To qualify for an REA loan, the newly formed Ozarks Rural Electric Cooperative Corporation needed to sign up at least four customers per mile of electrical line. The first 20 members signed up after a meeting in Mount Comfort. Farmers, housewives, country store owners and other residents continued to sign up neighbors through meetings and door-to-door campaigns.

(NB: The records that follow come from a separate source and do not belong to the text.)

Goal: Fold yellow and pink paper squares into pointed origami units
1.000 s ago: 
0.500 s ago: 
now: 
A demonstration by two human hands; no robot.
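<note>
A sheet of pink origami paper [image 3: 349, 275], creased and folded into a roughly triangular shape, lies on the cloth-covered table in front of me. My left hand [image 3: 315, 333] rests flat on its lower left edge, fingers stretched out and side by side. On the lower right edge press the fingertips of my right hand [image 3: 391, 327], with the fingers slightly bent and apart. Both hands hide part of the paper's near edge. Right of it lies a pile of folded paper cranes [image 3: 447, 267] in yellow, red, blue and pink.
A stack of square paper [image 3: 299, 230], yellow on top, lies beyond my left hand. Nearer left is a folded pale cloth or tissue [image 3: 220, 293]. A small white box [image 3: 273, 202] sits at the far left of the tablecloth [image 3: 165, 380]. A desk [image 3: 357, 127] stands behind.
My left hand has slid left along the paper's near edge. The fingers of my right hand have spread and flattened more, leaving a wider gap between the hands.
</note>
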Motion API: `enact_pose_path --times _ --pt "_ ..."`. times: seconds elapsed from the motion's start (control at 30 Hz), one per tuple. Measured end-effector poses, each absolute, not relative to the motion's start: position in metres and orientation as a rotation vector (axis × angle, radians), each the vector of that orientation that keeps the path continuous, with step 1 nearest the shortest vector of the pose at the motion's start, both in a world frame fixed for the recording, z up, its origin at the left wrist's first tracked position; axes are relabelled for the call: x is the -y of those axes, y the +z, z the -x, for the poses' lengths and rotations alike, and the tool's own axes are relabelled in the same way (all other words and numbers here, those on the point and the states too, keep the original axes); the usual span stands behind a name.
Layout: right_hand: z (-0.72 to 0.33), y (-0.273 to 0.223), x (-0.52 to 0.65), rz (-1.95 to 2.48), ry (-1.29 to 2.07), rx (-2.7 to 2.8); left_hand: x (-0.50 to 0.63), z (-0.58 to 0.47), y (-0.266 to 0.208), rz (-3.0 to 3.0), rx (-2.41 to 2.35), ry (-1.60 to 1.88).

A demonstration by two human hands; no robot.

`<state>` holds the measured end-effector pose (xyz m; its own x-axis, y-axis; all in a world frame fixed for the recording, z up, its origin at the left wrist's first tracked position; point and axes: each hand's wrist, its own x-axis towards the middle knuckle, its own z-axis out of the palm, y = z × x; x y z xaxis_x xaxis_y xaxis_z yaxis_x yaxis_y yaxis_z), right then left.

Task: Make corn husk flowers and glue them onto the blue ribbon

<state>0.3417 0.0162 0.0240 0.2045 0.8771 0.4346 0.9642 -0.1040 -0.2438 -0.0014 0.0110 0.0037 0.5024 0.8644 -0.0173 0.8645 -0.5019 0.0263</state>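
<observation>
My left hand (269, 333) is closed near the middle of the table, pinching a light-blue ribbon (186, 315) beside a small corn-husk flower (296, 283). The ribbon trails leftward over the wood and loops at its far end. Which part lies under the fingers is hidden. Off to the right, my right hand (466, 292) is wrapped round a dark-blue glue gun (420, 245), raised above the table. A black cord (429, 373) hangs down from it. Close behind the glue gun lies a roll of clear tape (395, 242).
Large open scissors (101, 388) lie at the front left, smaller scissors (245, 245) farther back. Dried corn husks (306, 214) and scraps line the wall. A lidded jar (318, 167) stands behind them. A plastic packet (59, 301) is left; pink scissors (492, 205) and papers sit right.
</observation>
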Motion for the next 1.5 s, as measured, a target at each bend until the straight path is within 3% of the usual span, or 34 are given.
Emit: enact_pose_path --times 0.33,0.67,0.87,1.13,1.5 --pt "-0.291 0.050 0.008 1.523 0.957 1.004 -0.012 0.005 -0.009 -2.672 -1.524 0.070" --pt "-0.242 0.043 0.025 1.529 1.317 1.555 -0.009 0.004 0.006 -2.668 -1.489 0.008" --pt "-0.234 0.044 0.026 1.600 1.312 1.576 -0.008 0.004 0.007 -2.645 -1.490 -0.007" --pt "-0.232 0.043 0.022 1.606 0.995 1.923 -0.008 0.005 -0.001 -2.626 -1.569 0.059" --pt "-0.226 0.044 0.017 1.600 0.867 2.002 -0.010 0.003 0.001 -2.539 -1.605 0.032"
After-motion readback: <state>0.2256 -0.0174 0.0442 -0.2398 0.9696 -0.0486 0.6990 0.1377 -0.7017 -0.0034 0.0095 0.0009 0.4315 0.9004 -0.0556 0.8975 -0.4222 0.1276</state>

By July 1940, residents in Adair and Cherokee counties in Oklahoma recruited 207 new members, and Ozarks Electric was approved for an REA loan to extend its lines into northeastern Oklahoma. Ozarks Rural Electric Cooperative members voted to drop the “Rural” from its name in 1962 to become Ozarks Electric Cooperative Corporation.
Present Day
Ozarks continued growing, and now has offices in Fayetteville and Springdale in Arkansas and Stilwell and Westville in Oklahoma. We serve more than 92,000 homes, farms, businesses and industries across parts of nine counties: Washington, Madison, Benton, Franklin and Crawford in Arkansas and Adair, Cherokee, Sequoyah and Delaware in Oklahoma.
In 2016, we launched a new company, OzarksGo, to provide high-speed fiber internet, TV and phone to our members, in the same spirit we brought electricity to communities unserved by investor-owned utilities.